When we learn to welcome parts of ourselves we’ve either buried or ignored, then we also learn increasingly to welcome other people, with all their quirks, warts, and dysfunctions. In our radical welcome of ourselves, we can also deeply welcome others.
This does not mean we do not invite other people to be better versions of themselves. But it does mean we can see those other people for who they are, engaging them gently but persistently, inviting them into a deeper welcome of themselves–warts and all.
When my wife and I were in that European city all those years ago, on the one hand we experienced a high level of admiration. We knew about the conflicts that had torn the city apart. And we admired that these conflicts were openly commemorated in museums and various historical sites. I knew from having studied this country that nationally there had been a very deliberate effort to learn from the mistakes of the past.
Yet, on the other hand, it was also clear there was a lot more healing needed in that city. Over dinner with acquaintances, we were told there were still disparities between the different parts of that city, decades after the overt conflicts ended. These disparities fuelled longstanding resentments, all of which contributed to the rudeness and unfriendliness my wife and I had experienced. For our acquaintances, it was clear decades, if not centuries, of healing work were still needed.
The welcome we extend to others is dierectly related to the welcome we offer ourselves.
If there’s a spiritual lesson to be learned in all this, it’s that the welcome we extend to others is directly related to the welcome we offer ourselves. If there are parts of ourselves we can’t bear, or if our lives are dominated by resentments, it will be nearly impossible to offer other people a truly hospitable welcome.
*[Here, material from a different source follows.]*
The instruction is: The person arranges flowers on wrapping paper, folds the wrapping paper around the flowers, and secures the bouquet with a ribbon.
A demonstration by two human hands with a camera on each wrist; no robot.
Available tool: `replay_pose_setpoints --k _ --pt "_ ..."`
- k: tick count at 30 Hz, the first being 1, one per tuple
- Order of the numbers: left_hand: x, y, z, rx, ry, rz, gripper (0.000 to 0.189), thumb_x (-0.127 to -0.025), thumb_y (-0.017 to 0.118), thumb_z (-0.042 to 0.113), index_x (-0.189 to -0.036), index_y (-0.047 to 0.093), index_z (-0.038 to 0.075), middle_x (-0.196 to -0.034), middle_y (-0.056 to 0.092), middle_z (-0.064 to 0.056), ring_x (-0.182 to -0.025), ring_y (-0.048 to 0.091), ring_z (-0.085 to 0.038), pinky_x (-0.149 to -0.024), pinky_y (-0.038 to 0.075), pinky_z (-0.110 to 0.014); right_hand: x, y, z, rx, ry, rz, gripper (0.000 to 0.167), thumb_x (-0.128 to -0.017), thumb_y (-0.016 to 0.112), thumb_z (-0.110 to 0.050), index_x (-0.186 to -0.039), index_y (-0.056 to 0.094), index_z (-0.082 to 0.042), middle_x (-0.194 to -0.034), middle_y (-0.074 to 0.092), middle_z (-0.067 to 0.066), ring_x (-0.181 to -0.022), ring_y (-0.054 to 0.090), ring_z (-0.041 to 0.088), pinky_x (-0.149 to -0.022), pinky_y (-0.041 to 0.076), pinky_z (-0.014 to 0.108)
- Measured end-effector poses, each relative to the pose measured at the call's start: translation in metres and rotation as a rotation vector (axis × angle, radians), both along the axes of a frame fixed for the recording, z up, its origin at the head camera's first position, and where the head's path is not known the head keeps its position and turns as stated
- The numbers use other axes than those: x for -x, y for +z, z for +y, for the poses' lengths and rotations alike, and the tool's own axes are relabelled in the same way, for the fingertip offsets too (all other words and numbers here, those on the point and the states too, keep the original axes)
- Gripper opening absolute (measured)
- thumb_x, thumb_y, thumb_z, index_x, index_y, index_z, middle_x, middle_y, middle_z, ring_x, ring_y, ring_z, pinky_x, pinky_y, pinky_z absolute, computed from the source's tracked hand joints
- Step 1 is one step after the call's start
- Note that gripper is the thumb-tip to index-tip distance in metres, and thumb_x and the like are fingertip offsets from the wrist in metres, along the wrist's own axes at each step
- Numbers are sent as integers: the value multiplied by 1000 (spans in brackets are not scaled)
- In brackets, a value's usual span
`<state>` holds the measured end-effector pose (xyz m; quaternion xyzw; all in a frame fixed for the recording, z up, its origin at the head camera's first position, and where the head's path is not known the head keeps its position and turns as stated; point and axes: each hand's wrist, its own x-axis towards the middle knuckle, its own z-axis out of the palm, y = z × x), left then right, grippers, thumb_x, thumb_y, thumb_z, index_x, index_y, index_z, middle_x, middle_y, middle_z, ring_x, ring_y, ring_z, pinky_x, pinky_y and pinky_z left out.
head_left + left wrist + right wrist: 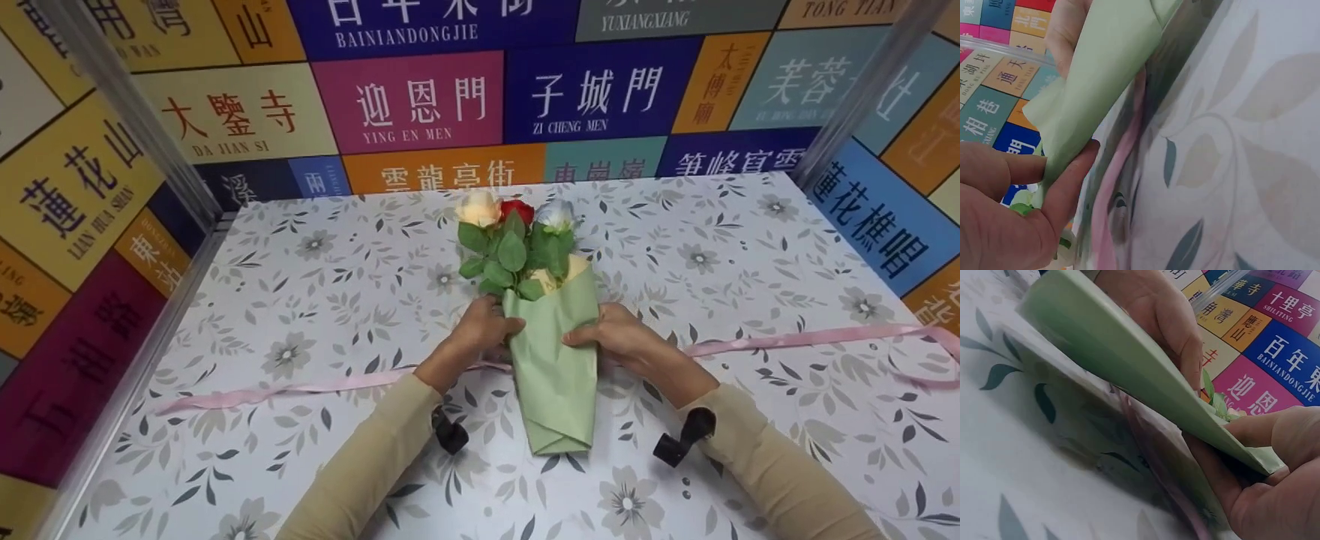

And yet, I think we’ve all experienced deeply transformative welcomes, welcomes that tell us that we’re valued, that we’re loved, that we’ve got something meaningful to offer others.
The take home lesson? Bring your welcome to the world. Extend welcome to yourself, especially those parts of yourself you don’t want others to know about. In doing so, you’ll expand your ability to welcome others with all their quirks, warts, and dysfunctions. Then, they too can bring their welcome to the world because they have first been welcomed by you.
So, bring your welcome to the world. In doing so the world might extend its own welcome to those who may not otherwise experience it.
Disclaimer: The advice and suggestions offered on this site are not substitutes for consultation with qualified mental or spiritual health professionals. The perspectives offered here are those of the author, not of those professionals with whom readers might have relationships as clients or patients. In crisis situations, readers are encouraged to contact these professionals for appropriate support and treatment if needed.
Love this Simon. Coming at it from a slightly more clinical or psychological way than I’m used to really helps to uncover truth and help see it in a new perspective. Keep up your writing its valuable and appreciated!